Genetics Set the Foundation
Heritability rates for anorexia exceed 50%, meaning that more than half of the risk can be traced to genetic factors. Researchers have identified eight specific locations in the genome associated with anorexia, and these overlap with genes involved in body weight regulation, metabolism, and psychiatric conditions like anxiety and depression. Having a close family member with an eating disorder significantly raises risk, not because families “teach” the behavior, but because the biological wiring that makes someone susceptible is inherited.
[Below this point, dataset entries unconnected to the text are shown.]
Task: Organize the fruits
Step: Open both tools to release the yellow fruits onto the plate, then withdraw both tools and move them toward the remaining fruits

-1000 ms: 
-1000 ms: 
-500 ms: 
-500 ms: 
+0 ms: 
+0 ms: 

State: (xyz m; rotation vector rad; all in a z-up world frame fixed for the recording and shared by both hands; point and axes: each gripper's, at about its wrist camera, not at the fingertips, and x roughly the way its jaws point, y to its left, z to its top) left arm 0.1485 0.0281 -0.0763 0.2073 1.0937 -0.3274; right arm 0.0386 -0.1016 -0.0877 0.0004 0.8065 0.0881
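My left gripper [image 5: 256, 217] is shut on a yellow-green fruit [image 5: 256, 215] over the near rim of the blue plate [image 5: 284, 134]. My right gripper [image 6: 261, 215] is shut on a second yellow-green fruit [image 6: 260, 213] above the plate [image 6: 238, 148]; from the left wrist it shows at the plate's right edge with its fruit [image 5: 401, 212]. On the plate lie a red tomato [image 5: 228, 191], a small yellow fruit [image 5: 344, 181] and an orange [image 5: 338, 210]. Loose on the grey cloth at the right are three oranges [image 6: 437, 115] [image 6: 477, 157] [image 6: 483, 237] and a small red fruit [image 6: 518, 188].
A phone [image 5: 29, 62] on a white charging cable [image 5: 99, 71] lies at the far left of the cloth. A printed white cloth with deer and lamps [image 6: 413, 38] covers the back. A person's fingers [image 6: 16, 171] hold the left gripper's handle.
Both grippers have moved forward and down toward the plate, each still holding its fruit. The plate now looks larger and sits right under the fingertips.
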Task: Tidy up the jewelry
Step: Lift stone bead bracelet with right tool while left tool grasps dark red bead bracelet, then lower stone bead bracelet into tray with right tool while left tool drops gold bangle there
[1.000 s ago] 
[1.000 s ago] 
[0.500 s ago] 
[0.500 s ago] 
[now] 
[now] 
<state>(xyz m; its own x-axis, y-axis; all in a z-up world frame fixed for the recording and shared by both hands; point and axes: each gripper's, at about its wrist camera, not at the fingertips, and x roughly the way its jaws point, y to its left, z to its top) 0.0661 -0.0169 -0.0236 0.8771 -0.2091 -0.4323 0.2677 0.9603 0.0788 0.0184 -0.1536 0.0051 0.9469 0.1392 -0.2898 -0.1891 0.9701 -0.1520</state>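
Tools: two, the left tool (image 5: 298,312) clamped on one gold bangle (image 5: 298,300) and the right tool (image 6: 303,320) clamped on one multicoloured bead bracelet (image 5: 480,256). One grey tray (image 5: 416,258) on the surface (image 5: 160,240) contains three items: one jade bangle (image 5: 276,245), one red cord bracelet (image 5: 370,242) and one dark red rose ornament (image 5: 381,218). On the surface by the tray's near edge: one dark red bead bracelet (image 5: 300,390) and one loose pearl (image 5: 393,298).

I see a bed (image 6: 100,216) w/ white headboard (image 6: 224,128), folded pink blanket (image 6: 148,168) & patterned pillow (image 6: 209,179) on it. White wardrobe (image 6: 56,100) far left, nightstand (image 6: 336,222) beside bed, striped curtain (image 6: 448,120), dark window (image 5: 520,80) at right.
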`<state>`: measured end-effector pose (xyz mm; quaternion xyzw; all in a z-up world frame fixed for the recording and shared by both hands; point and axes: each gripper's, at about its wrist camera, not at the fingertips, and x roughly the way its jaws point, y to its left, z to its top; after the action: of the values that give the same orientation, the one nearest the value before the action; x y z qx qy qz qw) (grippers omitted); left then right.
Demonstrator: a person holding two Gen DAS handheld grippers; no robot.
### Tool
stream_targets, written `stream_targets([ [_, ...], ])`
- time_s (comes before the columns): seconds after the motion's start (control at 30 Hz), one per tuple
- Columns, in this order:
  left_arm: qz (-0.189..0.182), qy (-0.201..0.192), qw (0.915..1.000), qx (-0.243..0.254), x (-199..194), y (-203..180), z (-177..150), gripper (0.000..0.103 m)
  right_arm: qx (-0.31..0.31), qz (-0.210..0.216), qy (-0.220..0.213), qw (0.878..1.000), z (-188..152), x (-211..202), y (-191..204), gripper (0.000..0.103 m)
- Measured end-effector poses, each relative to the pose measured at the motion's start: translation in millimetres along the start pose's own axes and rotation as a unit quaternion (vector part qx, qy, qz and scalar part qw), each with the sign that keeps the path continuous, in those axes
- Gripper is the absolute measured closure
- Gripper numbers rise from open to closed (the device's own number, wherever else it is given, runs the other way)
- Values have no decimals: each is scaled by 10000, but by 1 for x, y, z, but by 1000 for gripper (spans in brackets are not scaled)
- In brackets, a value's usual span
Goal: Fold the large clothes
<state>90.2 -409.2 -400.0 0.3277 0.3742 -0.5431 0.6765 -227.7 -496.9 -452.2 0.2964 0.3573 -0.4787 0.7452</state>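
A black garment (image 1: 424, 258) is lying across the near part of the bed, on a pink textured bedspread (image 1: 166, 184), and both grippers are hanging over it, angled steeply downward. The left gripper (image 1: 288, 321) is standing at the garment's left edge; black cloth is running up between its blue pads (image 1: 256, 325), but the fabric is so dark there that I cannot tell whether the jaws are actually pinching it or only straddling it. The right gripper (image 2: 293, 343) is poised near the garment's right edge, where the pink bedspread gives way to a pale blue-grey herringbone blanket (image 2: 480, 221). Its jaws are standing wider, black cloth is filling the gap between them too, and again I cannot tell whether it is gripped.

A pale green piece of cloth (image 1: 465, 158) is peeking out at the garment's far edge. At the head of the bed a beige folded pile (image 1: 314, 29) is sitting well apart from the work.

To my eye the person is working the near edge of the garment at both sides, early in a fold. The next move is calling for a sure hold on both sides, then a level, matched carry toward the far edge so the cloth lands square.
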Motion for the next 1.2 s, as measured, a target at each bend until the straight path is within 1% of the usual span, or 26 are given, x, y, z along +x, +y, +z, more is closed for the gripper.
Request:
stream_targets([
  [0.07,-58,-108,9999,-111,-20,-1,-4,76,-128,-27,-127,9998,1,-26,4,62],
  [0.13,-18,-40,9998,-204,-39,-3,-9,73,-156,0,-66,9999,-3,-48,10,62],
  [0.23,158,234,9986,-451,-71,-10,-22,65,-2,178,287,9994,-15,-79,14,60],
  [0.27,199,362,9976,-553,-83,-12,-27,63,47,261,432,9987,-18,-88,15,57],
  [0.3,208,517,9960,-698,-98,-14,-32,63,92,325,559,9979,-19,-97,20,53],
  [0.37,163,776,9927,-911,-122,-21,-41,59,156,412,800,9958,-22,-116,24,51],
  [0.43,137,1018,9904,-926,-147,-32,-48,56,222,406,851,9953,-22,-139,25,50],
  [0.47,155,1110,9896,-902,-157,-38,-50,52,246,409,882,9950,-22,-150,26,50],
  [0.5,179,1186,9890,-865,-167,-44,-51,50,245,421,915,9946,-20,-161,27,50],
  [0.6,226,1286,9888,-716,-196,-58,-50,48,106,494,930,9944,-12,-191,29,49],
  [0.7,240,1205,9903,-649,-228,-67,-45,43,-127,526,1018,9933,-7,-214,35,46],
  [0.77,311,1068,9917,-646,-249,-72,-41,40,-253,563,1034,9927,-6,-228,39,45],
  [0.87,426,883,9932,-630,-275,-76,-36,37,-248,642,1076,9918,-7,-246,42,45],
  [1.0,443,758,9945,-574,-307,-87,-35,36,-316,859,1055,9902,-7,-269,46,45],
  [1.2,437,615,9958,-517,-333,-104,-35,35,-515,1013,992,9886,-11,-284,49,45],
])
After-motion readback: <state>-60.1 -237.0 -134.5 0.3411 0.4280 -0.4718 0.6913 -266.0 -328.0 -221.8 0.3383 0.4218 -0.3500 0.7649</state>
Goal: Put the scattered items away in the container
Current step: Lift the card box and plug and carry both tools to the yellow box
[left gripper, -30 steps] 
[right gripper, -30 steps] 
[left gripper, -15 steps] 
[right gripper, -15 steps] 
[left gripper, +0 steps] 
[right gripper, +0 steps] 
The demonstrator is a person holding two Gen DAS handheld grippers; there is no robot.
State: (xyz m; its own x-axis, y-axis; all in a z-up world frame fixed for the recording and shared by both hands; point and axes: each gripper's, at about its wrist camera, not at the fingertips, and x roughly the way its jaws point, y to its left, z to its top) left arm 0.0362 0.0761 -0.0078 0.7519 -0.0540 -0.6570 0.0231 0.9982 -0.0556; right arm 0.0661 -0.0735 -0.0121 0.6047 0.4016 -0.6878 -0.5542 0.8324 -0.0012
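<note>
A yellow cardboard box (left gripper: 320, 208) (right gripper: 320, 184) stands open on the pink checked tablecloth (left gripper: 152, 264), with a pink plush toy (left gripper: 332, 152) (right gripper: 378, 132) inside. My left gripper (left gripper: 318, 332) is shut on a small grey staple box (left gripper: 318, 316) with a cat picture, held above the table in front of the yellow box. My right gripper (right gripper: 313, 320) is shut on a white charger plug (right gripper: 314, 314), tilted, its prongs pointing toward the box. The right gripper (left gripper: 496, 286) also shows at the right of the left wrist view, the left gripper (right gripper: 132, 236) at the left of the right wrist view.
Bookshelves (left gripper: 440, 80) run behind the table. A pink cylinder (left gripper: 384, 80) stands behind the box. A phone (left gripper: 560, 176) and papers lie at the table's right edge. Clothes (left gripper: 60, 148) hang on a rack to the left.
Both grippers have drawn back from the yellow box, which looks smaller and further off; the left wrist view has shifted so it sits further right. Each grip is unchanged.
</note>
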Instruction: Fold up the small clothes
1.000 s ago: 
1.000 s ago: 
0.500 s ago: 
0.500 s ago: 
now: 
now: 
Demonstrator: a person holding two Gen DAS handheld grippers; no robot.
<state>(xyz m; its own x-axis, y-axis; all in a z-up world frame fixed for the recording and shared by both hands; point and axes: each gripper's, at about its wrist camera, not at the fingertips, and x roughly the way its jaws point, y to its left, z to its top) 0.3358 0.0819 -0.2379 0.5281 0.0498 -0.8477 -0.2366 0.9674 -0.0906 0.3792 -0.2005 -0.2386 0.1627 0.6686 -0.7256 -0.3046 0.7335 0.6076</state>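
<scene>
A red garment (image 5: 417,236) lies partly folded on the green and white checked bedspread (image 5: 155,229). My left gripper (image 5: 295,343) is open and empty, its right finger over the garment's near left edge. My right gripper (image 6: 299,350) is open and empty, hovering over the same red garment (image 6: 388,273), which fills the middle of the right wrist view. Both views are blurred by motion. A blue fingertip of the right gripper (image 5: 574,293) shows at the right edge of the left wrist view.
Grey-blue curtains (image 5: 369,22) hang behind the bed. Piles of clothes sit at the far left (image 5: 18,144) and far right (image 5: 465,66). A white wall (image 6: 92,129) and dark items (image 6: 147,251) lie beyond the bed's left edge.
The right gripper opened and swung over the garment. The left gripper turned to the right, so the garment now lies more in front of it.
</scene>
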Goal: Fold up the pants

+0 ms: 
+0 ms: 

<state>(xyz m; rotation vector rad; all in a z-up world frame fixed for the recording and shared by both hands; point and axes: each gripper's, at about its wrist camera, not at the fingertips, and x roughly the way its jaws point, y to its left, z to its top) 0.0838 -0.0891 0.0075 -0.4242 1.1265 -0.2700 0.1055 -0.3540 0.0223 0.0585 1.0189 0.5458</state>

Genetics alone don’t cause anorexia. They create a predisposition, a brain and body that respond to food restriction differently than most people’s would. That difference becomes relevant only when other factors enter the picture.
Brain Reward Systems Respond Differently
One of the most important biological differences involves how the brain processes reward, particularly around food. In most people, eating something tasty activates the brain’s dopamine pathways in a straightforward, pleasurable way. In people who develop anorexia, this system appears to be hypersensitive. Brain imaging studies show that individuals with anorexia have a stronger-than-normal response to unexpected taste stimuli compared to healthy controls, suggesting their reward circuitry fires more intensely around food.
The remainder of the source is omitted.